» **WHAT THE TASK ASKS**: Each line below must be written out exactly as shown.

» **EXERCISE DATA**:
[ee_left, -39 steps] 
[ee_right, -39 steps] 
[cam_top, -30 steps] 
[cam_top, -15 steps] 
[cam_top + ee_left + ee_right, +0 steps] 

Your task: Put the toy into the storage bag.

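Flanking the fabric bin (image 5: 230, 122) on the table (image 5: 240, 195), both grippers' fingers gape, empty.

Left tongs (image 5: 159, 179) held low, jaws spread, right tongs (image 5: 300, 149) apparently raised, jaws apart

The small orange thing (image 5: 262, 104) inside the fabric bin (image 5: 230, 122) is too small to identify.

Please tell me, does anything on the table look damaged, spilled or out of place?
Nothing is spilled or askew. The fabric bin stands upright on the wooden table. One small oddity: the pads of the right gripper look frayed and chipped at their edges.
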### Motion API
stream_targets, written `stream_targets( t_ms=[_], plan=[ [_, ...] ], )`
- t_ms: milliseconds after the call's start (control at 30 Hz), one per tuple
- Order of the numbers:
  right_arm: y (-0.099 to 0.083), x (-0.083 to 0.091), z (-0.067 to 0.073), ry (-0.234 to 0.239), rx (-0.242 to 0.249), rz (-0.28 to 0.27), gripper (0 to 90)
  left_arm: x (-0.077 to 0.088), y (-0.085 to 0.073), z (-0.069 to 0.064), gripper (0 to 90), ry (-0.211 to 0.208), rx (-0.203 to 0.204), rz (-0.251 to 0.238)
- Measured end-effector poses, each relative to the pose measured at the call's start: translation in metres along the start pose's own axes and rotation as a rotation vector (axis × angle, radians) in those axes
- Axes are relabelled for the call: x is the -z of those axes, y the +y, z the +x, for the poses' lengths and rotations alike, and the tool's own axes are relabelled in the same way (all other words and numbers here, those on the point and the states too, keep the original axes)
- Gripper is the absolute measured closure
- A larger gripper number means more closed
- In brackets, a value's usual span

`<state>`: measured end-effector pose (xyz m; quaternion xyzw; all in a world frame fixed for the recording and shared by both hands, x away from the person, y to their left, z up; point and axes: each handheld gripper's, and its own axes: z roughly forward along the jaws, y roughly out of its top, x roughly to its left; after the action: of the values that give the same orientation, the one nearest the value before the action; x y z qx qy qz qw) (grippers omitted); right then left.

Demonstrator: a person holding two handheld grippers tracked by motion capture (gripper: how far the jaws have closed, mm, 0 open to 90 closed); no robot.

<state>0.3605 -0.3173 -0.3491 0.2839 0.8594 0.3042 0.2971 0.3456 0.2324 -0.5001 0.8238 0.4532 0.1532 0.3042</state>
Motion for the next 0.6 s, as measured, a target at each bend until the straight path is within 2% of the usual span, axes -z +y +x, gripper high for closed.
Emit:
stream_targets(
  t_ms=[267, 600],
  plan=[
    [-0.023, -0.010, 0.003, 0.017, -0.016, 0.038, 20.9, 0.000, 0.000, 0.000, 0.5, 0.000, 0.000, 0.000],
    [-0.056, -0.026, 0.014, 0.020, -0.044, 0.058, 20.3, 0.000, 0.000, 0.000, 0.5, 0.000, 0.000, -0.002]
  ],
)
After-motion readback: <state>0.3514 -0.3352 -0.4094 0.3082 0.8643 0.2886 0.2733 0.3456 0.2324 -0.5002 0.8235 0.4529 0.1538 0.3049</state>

» **EXERCISE ANSWER**:
[ee_left, -39 steps] 
[ee_right, -39 steps] 
[cam_top, -30 steps] 
[cam_top, -15 steps] 
[cam_top + ee_left + ee_right, +0 steps] 

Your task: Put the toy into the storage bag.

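Flanking the fabric bin (image 5: 230, 122) on the table (image 5: 240, 195), both grippers' fingers gape, empty.

Left tongs (image 5: 159, 179) held low, jaws spread, right tongs (image 5: 300, 149) apparently raised, jaws apart

The small orange thing (image 5: 262, 104) inside the fabric bin (image 5: 230, 122) is too small to identify.

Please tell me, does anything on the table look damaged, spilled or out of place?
Nothing is spilled or askew. The fabric bin stands upright on the wooden table. One small oddity: the pads of the right gripper look frayed and chipped at their edges.
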### Motion API
stream_targets, written `stream_targets( t_ms=[_], plan=[ [_, ...] ], )`
- t_ms: milliseconds after the call's start (control at 30 Hz), one per tuple
- Order of the numbers:
  right_arm: y (-0.099 to 0.083), x (-0.083 to 0.091), z (-0.067 to 0.073), ry (-0.234 to 0.239), rx (-0.242 to 0.249), rz (-0.28 to 0.27), gripper (0 to 90)
  left_arm: x (-0.077 to 0.088), y (-0.085 to 0.073), z (-0.069 to 0.064), gripper (0 to 90), ry (-0.211 to 0.208), rx (-0.203 to 0.204), rz (-0.251 to 0.238)
- Measured end-effector poses, each relative to the pose measured at the call's start: translation in metres along the start pose's own axes and rotation as a rotation vector (axis × angle, radians) in those axes
- Axes are relabelled for the call: x is the -z of those axes, y the +y, z the +x, for the poses' lengths and rotations alike, and the tool's own axes are relabelled in the same way (all other words and numbers here, those on the point and the states too, keep the original axes)
- Gripper is the absolute measured closure
- A larger gripper number means more closed
- In brackets, a value's usual span

`<state>`: measured end-effector pose (xyz m; quaternion xyzw; all in a world frame fixed for the recording and shared by both hands, x away from the person, y to their left, z up; point and axes: each handheld gripper's, and its own axes: z roughly forward along the jaws, y roughly out of its top, x roughly to its left; after the action: of the values that give the same orientation, the one nearest the value before the action; x y z qx qy qz qw) (grippers omitted); right then left.

Demonstrator: a person holding two handheld grippers tracked by motion capture (gripper: how far the jaws have closed, mm, 0 open to 90 closed); no robot.

<state>0.3605 -0.3173 -0.3491 0.2839 0.8594 0.3042 0.2971 0.3456 0.2324 -0.5001 0.8238 0.4532 0.1532 0.3042</state>
Motion for the next 0.6 s, as measured, a target at each bend until the straight path is within 2% of the usual span, axes -z +y +x, gripper high for closed.
Emit:
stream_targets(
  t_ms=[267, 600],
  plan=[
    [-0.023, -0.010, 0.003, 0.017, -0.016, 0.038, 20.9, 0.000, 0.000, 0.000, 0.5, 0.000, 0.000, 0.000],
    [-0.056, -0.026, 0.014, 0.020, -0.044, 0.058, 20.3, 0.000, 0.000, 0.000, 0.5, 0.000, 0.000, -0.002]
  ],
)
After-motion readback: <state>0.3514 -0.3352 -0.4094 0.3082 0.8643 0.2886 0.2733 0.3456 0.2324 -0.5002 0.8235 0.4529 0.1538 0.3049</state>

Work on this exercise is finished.